Commit ebf5ebe3 authored by Ingo Molnar's avatar Ingo Molnar Committed by Linus Torvalds

[PATCH] signal-fixes-2.5.59-A4

this is the current threading patchset, which accumulated up during the
past two weeks. It consists of a biggest set of changes from Roland, to
make threaded signals work. There were still tons of testcases and
boundary conditions (mostly in the signal/exit/ptrace area) that we did
not handle correctly.

Roland's thread-signal semantics/behavior/ptrace fixes:

 - fix signal delivery race with do_exit() => signals are re-queued to the
   'process' if do_exit() finds pending unhandled ones. This prevents
   signals getting lost upon thread-sys_exit().

 - a non-main thread has died on one processor and gone to TASK_ZOMBIE,
   but before it's gotten to release_task a sys_wait4 on the other
   processor reaps it.  It's only because it's ptraced that this gets
   through eligible_child.  Somewhere in there the main thread is also
   dying so it reparents the child thread to hit that case.  This means
   that there is a race where P might be totally invalid.

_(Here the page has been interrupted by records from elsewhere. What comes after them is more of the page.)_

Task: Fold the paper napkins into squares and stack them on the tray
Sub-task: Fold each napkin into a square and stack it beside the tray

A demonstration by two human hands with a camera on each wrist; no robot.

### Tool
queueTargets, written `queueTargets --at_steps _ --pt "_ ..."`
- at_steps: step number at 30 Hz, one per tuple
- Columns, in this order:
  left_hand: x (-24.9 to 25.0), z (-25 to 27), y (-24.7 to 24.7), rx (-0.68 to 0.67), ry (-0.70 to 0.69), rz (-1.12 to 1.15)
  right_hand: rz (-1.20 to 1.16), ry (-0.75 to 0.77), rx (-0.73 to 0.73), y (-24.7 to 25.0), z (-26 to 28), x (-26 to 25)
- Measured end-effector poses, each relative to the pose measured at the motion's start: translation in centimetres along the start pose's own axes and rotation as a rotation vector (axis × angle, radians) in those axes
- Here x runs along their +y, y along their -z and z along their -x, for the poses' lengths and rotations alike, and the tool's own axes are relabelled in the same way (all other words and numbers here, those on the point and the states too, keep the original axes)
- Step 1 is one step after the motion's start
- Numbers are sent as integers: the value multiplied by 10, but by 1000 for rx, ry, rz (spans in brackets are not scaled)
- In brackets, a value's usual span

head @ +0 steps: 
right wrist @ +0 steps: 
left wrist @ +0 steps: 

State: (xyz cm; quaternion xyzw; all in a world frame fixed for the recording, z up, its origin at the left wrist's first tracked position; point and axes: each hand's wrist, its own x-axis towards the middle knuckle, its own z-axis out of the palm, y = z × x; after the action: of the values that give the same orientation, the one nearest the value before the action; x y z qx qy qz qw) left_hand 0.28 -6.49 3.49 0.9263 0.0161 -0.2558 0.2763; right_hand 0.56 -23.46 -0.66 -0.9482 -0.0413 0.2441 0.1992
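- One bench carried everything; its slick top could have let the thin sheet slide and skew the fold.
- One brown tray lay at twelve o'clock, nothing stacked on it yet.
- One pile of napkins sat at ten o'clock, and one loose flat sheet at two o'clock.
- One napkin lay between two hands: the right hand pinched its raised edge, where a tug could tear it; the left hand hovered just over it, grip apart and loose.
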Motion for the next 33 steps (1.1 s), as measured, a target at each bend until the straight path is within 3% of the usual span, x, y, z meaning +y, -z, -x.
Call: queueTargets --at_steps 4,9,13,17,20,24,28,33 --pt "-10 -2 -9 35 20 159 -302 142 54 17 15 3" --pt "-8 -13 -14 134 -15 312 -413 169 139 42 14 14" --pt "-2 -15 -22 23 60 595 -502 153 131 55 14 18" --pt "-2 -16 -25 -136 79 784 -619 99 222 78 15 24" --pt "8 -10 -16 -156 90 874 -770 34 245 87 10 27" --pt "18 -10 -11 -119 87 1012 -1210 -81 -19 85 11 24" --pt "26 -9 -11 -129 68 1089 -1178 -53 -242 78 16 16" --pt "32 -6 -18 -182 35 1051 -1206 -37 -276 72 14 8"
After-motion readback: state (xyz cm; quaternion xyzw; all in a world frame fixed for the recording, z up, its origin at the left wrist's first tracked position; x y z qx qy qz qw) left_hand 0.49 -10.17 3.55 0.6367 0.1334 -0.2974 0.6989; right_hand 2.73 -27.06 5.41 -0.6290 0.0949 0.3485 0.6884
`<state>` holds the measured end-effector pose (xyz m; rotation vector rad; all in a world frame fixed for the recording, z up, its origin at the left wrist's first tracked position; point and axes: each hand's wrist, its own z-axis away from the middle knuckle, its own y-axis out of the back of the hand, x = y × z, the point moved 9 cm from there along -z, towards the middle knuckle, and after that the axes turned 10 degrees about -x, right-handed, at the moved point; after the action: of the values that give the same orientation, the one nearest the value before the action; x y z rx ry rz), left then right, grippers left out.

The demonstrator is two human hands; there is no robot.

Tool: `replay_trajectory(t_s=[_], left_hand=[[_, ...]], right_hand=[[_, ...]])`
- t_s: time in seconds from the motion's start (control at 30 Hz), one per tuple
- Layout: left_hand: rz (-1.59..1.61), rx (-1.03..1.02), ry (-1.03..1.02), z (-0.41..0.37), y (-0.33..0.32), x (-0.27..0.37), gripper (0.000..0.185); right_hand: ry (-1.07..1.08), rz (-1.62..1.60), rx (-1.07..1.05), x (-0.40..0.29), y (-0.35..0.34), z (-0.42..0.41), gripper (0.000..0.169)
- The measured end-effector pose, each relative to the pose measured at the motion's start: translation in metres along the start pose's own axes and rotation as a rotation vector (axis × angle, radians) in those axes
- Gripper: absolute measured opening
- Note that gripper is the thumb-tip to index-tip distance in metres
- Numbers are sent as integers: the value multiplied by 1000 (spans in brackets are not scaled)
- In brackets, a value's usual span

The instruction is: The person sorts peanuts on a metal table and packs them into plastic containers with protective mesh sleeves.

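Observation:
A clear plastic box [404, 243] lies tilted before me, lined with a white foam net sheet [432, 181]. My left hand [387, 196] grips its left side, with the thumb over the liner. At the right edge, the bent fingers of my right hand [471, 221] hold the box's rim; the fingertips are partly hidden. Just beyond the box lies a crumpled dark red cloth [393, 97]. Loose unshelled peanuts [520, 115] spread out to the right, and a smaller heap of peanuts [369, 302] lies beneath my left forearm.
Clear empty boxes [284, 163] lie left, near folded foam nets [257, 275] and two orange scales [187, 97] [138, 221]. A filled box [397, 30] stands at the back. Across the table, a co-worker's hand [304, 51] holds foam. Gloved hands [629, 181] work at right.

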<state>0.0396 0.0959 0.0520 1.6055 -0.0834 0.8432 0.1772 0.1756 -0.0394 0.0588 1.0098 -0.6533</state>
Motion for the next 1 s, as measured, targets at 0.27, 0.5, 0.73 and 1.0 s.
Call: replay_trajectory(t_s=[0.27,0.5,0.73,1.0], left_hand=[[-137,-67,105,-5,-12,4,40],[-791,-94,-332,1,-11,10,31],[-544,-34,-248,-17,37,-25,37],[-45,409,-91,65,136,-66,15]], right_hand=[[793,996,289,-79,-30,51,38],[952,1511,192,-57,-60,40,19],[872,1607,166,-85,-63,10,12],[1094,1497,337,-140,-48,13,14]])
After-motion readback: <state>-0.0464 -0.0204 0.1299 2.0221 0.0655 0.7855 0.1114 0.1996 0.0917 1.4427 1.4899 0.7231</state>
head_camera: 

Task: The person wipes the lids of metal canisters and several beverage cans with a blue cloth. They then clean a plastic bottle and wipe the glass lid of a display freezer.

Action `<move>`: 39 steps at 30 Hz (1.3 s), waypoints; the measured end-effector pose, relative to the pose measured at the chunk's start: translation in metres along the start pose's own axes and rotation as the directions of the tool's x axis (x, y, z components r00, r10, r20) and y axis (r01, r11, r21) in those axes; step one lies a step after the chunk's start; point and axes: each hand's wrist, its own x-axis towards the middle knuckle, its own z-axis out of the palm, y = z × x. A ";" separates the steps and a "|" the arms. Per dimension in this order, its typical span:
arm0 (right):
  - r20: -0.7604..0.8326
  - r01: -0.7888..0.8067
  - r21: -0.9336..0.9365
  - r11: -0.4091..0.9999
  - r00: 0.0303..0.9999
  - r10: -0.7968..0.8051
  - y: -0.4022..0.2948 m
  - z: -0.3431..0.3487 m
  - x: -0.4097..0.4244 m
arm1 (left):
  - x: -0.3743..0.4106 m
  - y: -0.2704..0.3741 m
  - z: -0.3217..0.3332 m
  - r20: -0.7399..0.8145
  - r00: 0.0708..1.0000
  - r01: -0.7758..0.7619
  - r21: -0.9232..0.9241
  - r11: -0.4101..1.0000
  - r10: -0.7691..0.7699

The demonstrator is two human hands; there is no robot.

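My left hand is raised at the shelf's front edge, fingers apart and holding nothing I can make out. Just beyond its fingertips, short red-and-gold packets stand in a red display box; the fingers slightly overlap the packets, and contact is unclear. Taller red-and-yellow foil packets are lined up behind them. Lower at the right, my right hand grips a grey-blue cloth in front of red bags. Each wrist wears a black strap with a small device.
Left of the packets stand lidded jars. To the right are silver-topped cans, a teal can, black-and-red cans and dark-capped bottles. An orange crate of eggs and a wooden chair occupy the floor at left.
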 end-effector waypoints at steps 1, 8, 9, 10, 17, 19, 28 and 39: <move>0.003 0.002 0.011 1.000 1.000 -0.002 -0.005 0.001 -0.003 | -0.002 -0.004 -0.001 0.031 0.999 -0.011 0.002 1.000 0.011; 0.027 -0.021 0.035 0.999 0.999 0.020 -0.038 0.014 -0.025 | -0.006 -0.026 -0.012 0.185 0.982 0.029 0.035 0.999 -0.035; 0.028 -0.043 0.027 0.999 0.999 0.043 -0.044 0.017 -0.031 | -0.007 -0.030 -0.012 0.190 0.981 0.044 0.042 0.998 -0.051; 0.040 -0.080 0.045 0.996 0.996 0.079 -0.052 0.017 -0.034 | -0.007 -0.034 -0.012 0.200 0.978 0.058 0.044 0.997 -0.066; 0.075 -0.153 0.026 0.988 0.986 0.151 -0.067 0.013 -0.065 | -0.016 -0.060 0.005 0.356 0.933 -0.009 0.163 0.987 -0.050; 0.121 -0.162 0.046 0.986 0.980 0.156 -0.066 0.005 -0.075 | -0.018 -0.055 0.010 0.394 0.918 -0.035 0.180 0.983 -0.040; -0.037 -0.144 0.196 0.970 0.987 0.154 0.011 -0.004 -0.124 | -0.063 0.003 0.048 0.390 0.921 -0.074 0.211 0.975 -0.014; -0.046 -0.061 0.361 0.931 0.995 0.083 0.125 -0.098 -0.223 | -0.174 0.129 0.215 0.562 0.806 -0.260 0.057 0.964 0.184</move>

 - forget_original_parent is not doing the right thing when the group
   leader dies, i.e. reparenting threads to init when there is a zombie
   group leader.  Perhaps it doesn't matter for any practical purpose
   without ptrace, though it makes for ppid=1 for each thread in core
   dumps, which looks funny. Incidentally, SIGCHLD here really should be
   p->exit_signal.

 - one of the gdb tests makes a questionable assumption about what kill
   will do when it has some threads stopped by ptrace and others running.

exit races:

1. Processor A is in sys_wait4 case TASK_STOPPED considering task P.
   Processor B is about to resume P and then switch to it.

   While A is inside that case block, B starts running P and it clears
   P->exit_code, or takes a pending fatal signal and sets it to a new
   value. Depending on the interleaving, the possible failure modes are:
        a. A gets to its put_user after B has cleared P->exit_code
           => returns with WIFSTOPPED, WSTOPSIG==0
        b. A gets to its put_user after B has set P->exit_code anew
           => returns with e.g. WIFSTOPPED, WSTOPSIG==SIGKILL

   A can spend an arbitrarily long time in that case block, because
   there's getrusage and put_user that can take page faults, and
   write_lock'ing of the tasklist_lock that can block.  But even if it's
   short the race is there in principle.

2. This is new with NPTL, i.e. CLONE_THREAD.
   Two processors A and B are both in sys_wait4 case TASK_STOPPED
   considering task P.

   Both get through their tests and fetches of P->exit_code before either
   gets to P->exit_code = 0.  => two threads return the same pid from
   waitpid.

   In other interleavings where one processor gets to its put_user after
   the other has cleared P->exit_code, it's like case 1(a).


3. SMP races with stop/cont signals

   First, take:

        kill(pid, SIGSTOP);
        kill(pid, SIGCONT);

   or:

        kill(pid, SIGSTOP);
        kill(pid, SIGKILL);

   It's possible for this to leave the process stopped with a pending
   SIGCONT/SIGKILL.  That's a state that should never be possible.
   Moreover, kill(pid, SIGKILL) without any repetition should always be
   enough to kill a process.  (Likewise SIGCONT when you know it's
   sequenced after the last stop signal, must be sufficient to resume a
   process.)

4. take:

        kill(pid, SIGKILL);     // or any fatal signal
        kill(pid, SIGCONT);     // or SIGKILL

    it's possible for this to cause pid to be reaped with status 0
    instead of its true termination status.  The equivalent scenario
    happens when the process being killed is in an _exit call or a
    trap-induced fatal signal before the kills.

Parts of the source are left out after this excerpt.